How to protect against Mirai botnet IoT attacks

With Mirai malware targeting enterprises again, Synopsys’ Tim Mackey advises on how to protect your network.
20 March 2019

The Mirai botnet targets wireless presentation systems, among other devices. Source: Shutterstock

A new variant of the infamous IoT/Linux botnet Mirai is targeting enterprises via wireless presentation systems and TVs, according to a recent report from cybersecurity firm, Unit 42.

Everyone remembers the Mirai DDoS attacks from back in 2016. Fast forward to 2019, and the new variant is targeting different embedded devices like routers, network storage devices, NVRs (network video recorders) and IP cameras, and using exploits among them.

Unit 42 found the new variant targeting WePresent WiPG-1000 Wireless Presentation systems and in LG Supersign TVs.
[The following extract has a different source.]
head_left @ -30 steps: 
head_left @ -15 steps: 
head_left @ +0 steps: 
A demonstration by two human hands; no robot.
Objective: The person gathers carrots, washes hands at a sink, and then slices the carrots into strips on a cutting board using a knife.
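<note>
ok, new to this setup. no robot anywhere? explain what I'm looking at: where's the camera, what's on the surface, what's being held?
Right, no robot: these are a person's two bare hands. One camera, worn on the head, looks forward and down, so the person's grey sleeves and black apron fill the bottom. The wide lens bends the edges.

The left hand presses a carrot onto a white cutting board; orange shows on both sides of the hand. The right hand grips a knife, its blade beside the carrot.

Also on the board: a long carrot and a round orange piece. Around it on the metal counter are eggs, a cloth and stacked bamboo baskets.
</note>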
Both these devices are intended for use by businesses.

This new variant includes new exploits in its multi-exploit battery as well as new credentials to use in brute force against devices.

These new features afford the botnet a large attack surface, and by targeting enterprise links it also grants access to larger bandwidth, giving even more firepower for the botnet for DDoS attacks.

It makes use of the same encryption scheme as is characteristic of Mirai with a table key of “0xbeafdead”.

When Unit 42 decrypted strings using this key, they found certain unusual default credentials for brute force that they had not come across before, listed here.

The shell script payload is still live and being fetched by the exploits in this variant which is hosted at a compromised website for “Electronic security, integration and alarm monitoring” business in Colombia.

Additionally, the binaries downloaded by the shell script were named in the format “clean.[arch]” (e.g. clean.x86, clean.mips etc.), but these are not hosted on the website anymore.

Unit 42 said that pivoting on the payload source revealed some samples fetching the same payload that were hosted at 185[.]248.140.102/bins/.

It appears that the same IP was hosting some Gafgyt samples using the name “eeppinen.[arch]” a few days prior to the upgrade to this new multi-exploit variant.

All in all, the cybersecurity firm believes that enterprises need to be aware of the IoT devices in their network, change default passwords, ensure that devices are fully up-to-date on patches.

In the case of being unable to patch these devices, enterprises need to be ready to remove them for the network as they could pose a cybersecurity risk.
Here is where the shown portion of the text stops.